**WORK TO BE COMPLETED**
What you write should be an exact copy of the material, from its first line through the line containing "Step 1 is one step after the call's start".
*-*-*
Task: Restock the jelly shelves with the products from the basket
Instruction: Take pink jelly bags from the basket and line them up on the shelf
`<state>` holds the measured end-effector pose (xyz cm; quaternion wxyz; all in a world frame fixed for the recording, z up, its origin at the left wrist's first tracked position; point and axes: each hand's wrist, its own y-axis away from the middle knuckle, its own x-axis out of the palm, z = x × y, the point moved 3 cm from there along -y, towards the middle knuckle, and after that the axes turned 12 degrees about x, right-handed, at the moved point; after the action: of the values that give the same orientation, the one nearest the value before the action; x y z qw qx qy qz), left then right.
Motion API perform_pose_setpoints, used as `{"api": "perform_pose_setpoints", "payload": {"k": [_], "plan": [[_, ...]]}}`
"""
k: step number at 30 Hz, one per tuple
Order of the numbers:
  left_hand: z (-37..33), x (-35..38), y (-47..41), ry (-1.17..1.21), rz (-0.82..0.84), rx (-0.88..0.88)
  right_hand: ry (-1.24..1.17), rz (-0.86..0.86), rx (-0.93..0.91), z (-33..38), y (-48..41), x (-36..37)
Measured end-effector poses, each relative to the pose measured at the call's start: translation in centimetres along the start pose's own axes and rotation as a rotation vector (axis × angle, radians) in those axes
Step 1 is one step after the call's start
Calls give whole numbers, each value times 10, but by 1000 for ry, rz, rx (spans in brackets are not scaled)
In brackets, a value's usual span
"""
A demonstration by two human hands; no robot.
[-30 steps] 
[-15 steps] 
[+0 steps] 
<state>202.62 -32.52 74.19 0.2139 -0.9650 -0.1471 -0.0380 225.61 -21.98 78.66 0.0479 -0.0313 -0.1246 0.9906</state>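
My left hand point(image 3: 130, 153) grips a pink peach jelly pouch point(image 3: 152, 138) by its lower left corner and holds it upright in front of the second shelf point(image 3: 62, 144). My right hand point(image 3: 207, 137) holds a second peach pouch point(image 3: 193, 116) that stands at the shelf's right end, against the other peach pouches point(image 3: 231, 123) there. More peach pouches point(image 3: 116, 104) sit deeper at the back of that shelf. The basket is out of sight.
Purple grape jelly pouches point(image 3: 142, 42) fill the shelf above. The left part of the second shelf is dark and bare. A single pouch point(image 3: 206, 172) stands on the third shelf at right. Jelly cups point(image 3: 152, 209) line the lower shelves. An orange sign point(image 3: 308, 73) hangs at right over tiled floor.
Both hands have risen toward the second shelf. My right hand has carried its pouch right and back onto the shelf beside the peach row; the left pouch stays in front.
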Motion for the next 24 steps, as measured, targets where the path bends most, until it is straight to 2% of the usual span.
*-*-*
**RESPONSE TO THE EXERCISE**
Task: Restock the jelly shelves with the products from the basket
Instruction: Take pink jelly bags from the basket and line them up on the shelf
`<state>` holds the measured end-effector pose (xyz cm; quaternion wxyz; all in a world frame fixed for the recording, z up, its origin at the left wrist's first tracked position; point and axes: each hand's wrist, its own y-axis away from the middle knuckle, its own x-axis out of the palm, z = x × y, the point moved 3 cm from there along -y, towards the middle knuckle, and after that the axes turned 12 degrees about x, right-handed, at the moved point; after the action: of the values that give the same orientation, the one nearest the value before the action; x y z qw qx qy qz), left then right.
Motion API perform_pose_setpoints, used as `{"api": "perform_pose_setpoints", "payload": {"k": [_], "plan": [[_, ...]]}}`
"""
k: step number at 30 Hz, one per tuple
Order of the numbers:
  left_hand: z (-37..33), x (-35..38), y (-47..41), ry (-1.17..1.21), rz (-0.82..0.84), rx (-0.88..0.88)
  right_hand: ry (-1.24..1.17), rz (-0.86..0.86), rx (-0.93..0.91), z (-33..38), y (-48..41), x (-36..37)
Measured end-effector poses, each relative to the pose measured at the call's start: translation in centimetres along the start pose's own axes and rotation as a rotation vector (axis × angle, radians) in those axes
Step 1 is one step after the call's start

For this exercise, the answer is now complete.